== Segment start ==
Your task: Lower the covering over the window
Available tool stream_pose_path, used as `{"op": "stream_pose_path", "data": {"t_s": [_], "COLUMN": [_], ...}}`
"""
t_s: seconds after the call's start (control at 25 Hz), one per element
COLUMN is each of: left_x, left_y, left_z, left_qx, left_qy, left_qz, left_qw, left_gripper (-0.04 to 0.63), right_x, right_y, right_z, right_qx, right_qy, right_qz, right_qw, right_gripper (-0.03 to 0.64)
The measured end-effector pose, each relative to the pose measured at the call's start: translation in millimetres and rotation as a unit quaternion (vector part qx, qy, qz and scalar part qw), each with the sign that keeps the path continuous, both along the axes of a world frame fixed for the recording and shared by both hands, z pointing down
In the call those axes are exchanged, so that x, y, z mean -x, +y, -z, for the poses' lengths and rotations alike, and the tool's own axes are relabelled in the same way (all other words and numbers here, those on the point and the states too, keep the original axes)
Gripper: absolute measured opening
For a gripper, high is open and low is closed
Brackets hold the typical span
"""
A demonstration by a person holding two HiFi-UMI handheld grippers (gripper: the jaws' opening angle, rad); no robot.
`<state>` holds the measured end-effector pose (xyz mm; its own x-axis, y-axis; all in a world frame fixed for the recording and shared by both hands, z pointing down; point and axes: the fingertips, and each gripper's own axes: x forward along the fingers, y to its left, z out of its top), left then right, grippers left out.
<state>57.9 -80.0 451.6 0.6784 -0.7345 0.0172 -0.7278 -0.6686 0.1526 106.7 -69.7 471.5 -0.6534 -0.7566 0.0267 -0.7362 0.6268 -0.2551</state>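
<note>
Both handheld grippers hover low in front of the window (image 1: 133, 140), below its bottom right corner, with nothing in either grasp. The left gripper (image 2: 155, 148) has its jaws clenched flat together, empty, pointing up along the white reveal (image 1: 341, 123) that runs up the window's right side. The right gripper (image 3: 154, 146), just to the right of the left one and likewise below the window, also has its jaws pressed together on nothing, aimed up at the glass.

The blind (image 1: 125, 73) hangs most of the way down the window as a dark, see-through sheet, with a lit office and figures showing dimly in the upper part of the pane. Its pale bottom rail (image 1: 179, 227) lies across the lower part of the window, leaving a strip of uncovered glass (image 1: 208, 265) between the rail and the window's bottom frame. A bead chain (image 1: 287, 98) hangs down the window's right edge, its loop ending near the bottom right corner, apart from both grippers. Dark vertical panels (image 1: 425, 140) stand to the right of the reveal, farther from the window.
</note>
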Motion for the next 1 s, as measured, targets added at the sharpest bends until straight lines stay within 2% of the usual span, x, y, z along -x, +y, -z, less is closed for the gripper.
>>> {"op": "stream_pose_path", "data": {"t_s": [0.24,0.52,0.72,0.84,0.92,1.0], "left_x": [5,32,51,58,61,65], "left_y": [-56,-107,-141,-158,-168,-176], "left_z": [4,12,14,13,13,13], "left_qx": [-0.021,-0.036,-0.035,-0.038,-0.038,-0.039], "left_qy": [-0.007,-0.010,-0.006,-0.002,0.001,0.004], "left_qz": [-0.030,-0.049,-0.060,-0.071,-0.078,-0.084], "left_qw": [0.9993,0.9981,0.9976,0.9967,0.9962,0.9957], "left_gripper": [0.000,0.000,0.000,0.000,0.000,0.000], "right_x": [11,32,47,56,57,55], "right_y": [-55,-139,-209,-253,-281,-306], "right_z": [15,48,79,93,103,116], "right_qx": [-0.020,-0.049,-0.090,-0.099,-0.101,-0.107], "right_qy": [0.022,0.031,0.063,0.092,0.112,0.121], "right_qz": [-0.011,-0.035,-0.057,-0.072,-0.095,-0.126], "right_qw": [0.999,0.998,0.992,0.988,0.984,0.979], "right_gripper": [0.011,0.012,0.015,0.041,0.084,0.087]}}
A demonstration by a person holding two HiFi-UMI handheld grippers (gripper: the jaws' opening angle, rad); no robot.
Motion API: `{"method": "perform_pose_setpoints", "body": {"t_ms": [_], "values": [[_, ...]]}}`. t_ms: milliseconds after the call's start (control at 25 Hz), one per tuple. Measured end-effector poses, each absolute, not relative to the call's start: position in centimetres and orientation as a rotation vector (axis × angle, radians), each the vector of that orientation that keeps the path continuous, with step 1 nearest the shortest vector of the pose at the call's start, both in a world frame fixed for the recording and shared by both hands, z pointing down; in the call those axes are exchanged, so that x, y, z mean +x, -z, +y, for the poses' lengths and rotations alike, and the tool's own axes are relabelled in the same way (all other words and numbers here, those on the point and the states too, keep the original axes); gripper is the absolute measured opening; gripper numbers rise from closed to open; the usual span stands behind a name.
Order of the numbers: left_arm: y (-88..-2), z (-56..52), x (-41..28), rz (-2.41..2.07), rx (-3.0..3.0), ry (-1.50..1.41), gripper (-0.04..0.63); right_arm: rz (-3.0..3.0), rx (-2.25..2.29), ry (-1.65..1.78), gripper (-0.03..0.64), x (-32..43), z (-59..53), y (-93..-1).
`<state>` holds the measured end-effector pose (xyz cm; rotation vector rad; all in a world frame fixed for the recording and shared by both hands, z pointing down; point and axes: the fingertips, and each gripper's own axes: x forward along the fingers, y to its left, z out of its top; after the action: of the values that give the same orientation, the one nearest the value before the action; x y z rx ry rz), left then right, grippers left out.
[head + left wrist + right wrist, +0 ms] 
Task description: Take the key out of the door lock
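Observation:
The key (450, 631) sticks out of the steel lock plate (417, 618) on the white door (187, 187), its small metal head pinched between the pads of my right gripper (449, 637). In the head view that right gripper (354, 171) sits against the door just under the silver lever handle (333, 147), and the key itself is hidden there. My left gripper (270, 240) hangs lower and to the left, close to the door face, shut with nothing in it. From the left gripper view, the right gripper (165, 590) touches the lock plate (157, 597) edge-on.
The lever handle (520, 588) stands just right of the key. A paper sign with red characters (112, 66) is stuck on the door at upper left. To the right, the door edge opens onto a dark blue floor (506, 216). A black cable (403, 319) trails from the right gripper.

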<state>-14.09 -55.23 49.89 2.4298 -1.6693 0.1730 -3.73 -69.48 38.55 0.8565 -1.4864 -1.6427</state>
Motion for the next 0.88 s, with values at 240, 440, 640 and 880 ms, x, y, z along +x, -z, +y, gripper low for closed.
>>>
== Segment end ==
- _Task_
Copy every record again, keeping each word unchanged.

- _Problem solution_
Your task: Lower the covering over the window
Available tool stream_pose_path, used as `{"op": "stream_pose_path", "data": {"t_s": [_], "COLUMN": [_], ...}}`
"""
t_s: seconds after the call's start (control at 25 Hz), one per element
COLUMN is each of: left_x, left_y, left_z, left_qx, left_qy, left_qz, left_qw, left_gripper (-0.04 to 0.63), right_x, right_y, right_z, right_qx, right_qy, right_qz, right_qw, right_gripper (-0.03 to 0.64)
The measured end-effector pose, each relative to the pose measured at the call's start: translation in millimetres and rotation as a unit quaternion (vector part qx, qy, qz and scalar part qw), each with the sign that keeps the path continuous, both along the axes of a world frame fixed for the recording and shared by both hands, z pointing down
In the call those axes are exchanged, so that x, y, z mean -x, +y, -z, for the poses' lengths and rotations alike, and the tool's own axes are relabelled in the same way (all other words and numbers here, those on the point and the states too, keep the original axes)
Gripper: absolute measured opening
For a gripper, high is open and low is closed
Brackets hold the typical span
"""
A demonstration by a person holding two HiFi-UMI handheld grippers (gripper: the jaws' opening angle, rad); no robot.
`<state>` holds the measured end-effector pose (xyz mm; its own x-axis, y-axis; all in a world frame fixed for the recording and shared by both hands, z pointing down; point and axes: the fingertips, and each gripper's own axes: x forward along the fingers, y to its left, z out of its top), left then right, grippers left out.
<state>57.9 -80.0 451.6 0.6784 -0.7345 0.0172 -0.7278 -0.6686 0.1526 106.7 -69.7 471.5 -0.6534 -0.7566 0.0267 -0.7362 0.6268 -0.2551</state>
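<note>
Both handheld grippers hover low in front of the window (image 1: 133, 140), below its bottom right corner, with nothing in either grasp. The left gripper (image 2: 155, 148) has its jaws clenched flat together, empty, pointing up along the white reveal (image 1: 341, 123) that runs up the window's right side. The right gripper (image 3: 154, 146), just to the right of the left one and likewise below the window, also has its jaws pressed together on nothing, aimed up at the glass.

The blind (image 1: 125, 73) hangs most of the way down the window as a dark, see-through sheet, with a lit office and figures showing dimly in the upper part of the pane. Its pale bottom rail (image 1: 179, 227) lies across the lower part of the window, leaving a strip of uncovered glass (image 1: 208, 265) between the rail and the window's bottom frame. A bead chain (image 1: 287, 98) hangs down the window's right edge, its loop ending near the bottom right corner, apart from both grippers. Dark vertical panels (image 1: 425, 140) stand to the right of the reveal, farther from the window.
</note>
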Motion for the next 1 s, as measured, targets added at the sharpest bends until straight lines stay within 2% of the usual span, x, y, z along -x, +y, -z, less is closed for the gripper.
>>> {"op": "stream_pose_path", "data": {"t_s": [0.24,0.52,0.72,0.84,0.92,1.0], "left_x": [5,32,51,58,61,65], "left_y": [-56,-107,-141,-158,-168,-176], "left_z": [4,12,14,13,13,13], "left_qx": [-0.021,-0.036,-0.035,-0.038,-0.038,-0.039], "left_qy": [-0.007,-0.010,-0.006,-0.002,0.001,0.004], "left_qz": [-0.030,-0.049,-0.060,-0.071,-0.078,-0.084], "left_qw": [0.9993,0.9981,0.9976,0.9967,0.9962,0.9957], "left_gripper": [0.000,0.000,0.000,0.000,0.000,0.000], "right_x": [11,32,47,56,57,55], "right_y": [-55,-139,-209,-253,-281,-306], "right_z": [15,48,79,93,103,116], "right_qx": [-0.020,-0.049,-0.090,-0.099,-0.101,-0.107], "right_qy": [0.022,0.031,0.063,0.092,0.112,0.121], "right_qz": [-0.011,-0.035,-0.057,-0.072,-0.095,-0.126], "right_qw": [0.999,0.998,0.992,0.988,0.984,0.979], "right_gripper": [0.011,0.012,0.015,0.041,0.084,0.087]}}
A demonstration by a person holding two HiFi-UMI handheld grippers (gripper: the jaws' opening angle, rad); no robot.
Motion API: `{"method": "perform_pose_setpoints", "body": {"t_ms": [_], "values": [[_, ...]]}}`. t_ms: milliseconds after the call's start (control at 25 Hz), one per tuple. Measured end-effector poses, each absolute, not relative to the call's start: position in centimetres and orientation as a rotation vector (axis × angle, radians), each the vector of that orientation that keeps the path continuous, with step 1 nearest the shortest vector of the pose at the call's start, both in a world frame fixed for the recording and shared by both hands, z pointing down; in the call those axes are exchanged, so that x, y, z mean +x, -z, +y, for the poses' lengths and rotations alike, and the tool's own axes are relabelled in the same way (all other words and numbers here, those on the point and the states too, keep the original axes); gripper is the absolute measured opening; gripper numbers rise from closed to open; the usual span stands behind a name.
Order of the numbers: left_arm: y (-88..-2), z (-56..52), x (-41..28), rz (-2.41..2.07), rx (-3.0..3.0), ry (-1.50..1.41), gripper (-0.04..0.63); right_arm: rz (-3.0..3.0), rx (-2.25..2.29), ry (-1.65..1.78), gripper (-0.03..0.64), x (-32..43), z (-59..53), y (-93..-1).
`<state>` holds the measured end-effector pose (xyz cm; rotation vector rad; all in a world frame fixed for the recording and shared by both hands, z pointing down; point and axes: the fingertips, and each gripper's own axes: x forward along the fingers, y to its left, z out of its top; after the action: of the values that give the same orientation, the one nearest the value before the action; x y z rx ry rz), left then right, grippers left out.
[head + left wrist + right wrist, +0 ms] 
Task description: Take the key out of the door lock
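Observation:
The key (450, 631) sticks out of the steel lock plate (417, 618) on the white door (187, 187), its small metal head pinched between the pads of my right gripper (449, 637). In the head view that right gripper (354, 171) sits against the door just under the silver lever handle (333, 147), and the key itself is hidden there. My left gripper (270, 240) hangs lower and to the left, close to the door face, shut with nothing in it. From the left gripper view, the right gripper (165, 590) touches the lock plate (157, 597) edge-on.
The lever handle (520, 588) stands just right of the key. A paper sign with red characters (112, 66) is stuck on the door at upper left. To the right, the door edge opens onto a dark blue floor (506, 216). A black cable (403, 319) trails from the right gripper.
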
<state>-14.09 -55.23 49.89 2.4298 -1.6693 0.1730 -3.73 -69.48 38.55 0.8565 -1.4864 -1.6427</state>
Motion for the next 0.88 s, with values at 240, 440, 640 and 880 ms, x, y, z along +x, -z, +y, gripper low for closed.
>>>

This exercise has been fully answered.